The difference between what I’m trying to say and much New Age philosophy that preaches that thought creates reality is a subtle but important difference. The “thought creates reality” crowd advocates – at least as I’m interpreting them - an active effort to think positive thoughts while pushing negative thoughts away, the busyness of which exhausts me just typing the sentence. I’m suggesting that all that’s really necessary is learning thought recognition, which involves quieting the mind and just seeing thoughts as thoughts. I don’t seem to have much success in controlling my thoughts, but I do find that I always have a choice as to what thoughts I entertain, even if I occasionally forget that.

To that end, I find it hard to imagine a much more negative thought to entertain than the thought of a permanent hell, which does not mean that some people might not have hellish experiences. Still, I tend to agree with the Greyson and Bush position found in Ulrich Mohrhoff’s review (available at AntiMatters) of Penny Sartori’s recent clinical study of NDE’s:

“Particular attention has been paid to the often-neglected frightening aspects of some NDEs, which mitigate the reductionist “explanation” of NDEs being wishful thinking. (Greyson and Bush suggested that individuals who fear the loss of their ego are more likely to report a frightening NDE. Such individuals are used to being in control. Instead of surrendering to the experience of dying, it is resisted, the resulting fear permeating the experience. There is the possibility that if all frightening NDEs are to continue for long enough they would eventually convert to a pleasant NDE as the individual would eventually give in to the experience.)”

I’m just saying that essentially the same applies to those people who are dealing with hellish experiences right here on earth. To paraphrase Peter Kingsley, I think the genuine objective of existence is to surrender to, and arrive at, the death of our mortality.

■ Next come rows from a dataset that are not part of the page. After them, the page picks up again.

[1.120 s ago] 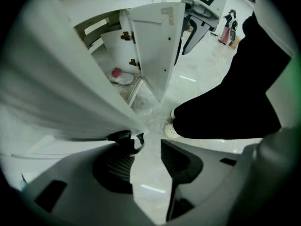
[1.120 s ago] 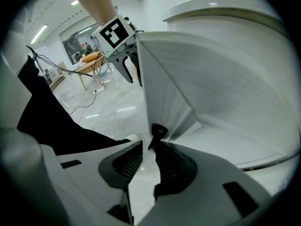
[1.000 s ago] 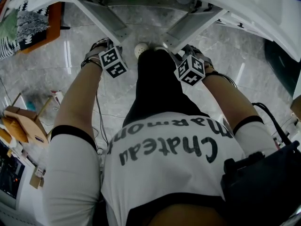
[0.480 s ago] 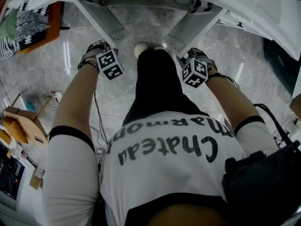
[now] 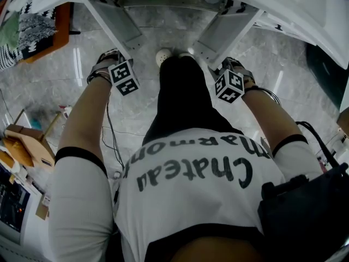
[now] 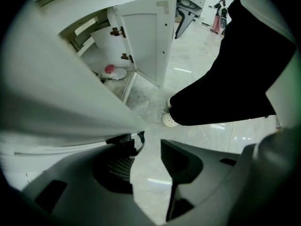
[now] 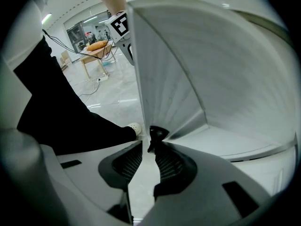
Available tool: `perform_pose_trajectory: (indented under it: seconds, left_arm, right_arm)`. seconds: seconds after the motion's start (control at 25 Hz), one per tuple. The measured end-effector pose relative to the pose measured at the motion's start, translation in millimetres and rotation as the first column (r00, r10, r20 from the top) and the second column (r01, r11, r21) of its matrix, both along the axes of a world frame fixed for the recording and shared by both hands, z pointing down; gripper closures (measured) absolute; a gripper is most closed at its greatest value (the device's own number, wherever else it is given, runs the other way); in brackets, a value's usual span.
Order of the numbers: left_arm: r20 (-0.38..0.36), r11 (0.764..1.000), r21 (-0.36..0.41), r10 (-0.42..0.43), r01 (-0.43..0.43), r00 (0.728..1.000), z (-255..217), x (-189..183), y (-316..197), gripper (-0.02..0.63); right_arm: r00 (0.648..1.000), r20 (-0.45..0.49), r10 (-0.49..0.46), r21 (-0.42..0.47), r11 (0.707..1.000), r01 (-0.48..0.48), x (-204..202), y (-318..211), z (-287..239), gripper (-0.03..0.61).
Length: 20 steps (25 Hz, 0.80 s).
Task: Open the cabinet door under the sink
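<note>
Wider now stand the left cabinet door (image 5: 117,23) and right cabinet door (image 5: 226,29); the left hand-held gripper (image 6: 148,147) and right hand-held gripper (image 7: 149,147) have drawn apart. Grey marble floor (image 5: 136,113) lies beneath both, which point downward from lowered arms. The left one's jaws stand open, a dark handle (image 6: 128,142) against its left jaw. The right one's are narrowly parted, a dark knob (image 7: 155,133) at their tips.

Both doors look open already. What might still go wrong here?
The right hand-held gripper's jaws have just been opening with the black knob at their tips; the right door might swing loose.
The handle of the left door sits beside one pad of the open left hand-held gripper, so it may slip off.
The person's shoe stands between the doors and might get bumped.
</note>
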<state>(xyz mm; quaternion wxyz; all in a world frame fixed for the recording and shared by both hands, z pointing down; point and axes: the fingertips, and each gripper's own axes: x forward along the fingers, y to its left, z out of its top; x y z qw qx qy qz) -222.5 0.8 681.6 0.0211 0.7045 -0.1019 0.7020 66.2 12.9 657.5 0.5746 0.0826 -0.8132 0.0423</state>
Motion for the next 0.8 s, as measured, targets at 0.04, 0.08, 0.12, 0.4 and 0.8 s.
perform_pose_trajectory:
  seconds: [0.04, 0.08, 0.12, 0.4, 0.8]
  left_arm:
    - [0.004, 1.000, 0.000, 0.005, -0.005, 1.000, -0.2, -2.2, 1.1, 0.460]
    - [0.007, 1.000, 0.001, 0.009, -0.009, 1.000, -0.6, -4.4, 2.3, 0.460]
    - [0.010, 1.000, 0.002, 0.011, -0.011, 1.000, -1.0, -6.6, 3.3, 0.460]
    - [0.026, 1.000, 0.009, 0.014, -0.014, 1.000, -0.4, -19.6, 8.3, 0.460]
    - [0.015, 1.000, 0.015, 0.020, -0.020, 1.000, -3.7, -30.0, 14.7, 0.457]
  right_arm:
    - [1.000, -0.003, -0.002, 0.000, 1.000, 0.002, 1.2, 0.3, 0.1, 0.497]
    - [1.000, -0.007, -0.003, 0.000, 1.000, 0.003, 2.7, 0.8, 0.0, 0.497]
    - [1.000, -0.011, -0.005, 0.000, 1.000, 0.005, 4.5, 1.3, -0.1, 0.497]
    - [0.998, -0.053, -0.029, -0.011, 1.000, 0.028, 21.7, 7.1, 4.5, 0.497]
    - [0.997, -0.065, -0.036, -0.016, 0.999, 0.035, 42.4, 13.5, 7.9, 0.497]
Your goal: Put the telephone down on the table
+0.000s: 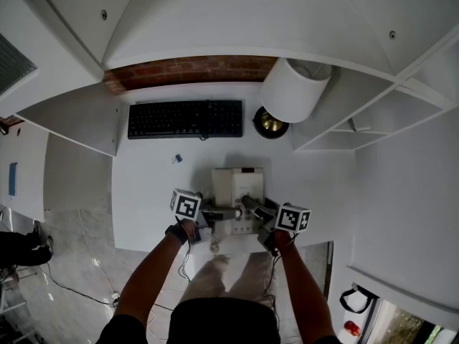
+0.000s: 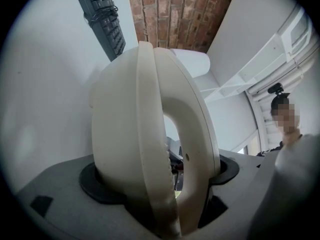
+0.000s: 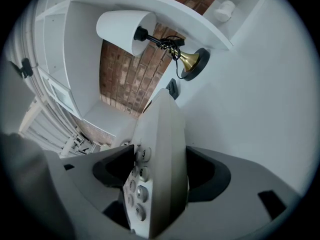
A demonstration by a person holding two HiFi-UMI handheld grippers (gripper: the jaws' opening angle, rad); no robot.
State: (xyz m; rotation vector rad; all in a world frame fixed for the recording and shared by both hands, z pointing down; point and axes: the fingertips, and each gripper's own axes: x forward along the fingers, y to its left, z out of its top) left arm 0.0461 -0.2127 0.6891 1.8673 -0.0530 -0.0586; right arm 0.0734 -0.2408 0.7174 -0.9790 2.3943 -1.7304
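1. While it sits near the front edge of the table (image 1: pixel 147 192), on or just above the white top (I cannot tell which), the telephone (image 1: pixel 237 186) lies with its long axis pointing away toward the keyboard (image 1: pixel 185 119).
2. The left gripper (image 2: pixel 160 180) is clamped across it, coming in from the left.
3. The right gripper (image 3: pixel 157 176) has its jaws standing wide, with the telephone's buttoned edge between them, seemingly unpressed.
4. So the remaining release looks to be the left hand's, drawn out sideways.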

I also think that everyone will do so eventually, sooner or later.

As an aside, it strikes me that Brian Brewer has captured the Perennial Philosophy particularly concisely in his review of Kingsley’s Reality (PDF):

1) All that is and was and will ever be is eternal in the here and the now.

2) The intelligence behind all things is wholly resident inside each of us and equally resident in all other things, making each of us a virtual cosmos encompassing all else.

3) Awakening to this fact frees us from the delusion of normal living and enables us to begin walking a path of return within ourselves toward true self knowledge.

4) The realization of the oneness of all being is empowering and raises our capacity for compassion to encompass everything within the infinite bounds of our beingness.

My research indicates that we are the same sweet self’s or not so sweet self’s when we cross over and like attracts like in these other worlds or realms or spheres. Our bodies transition from physical to astral.

In these other realms we also have the opportunity to awaken to higher levels of vibration and continue to transition to higher and higher realms of existence. How many of those realms exist I know not most say seven but maybe seven is all they know about.

I suspect at these higher realms we are like gods creating life forms and even planets maybe even whole galaxies. The Godhead that meister eckhart talked about is this pure awareness with infinite potential and vitality. These gods are able to utilize this vitality to create this expression we see as the universe.

There is no such thing as space what we see as space is only due to our unawareness due to our vibrational level. Everything is God including what we view as space.

I make these comments from my research not from any claimed enlightenment.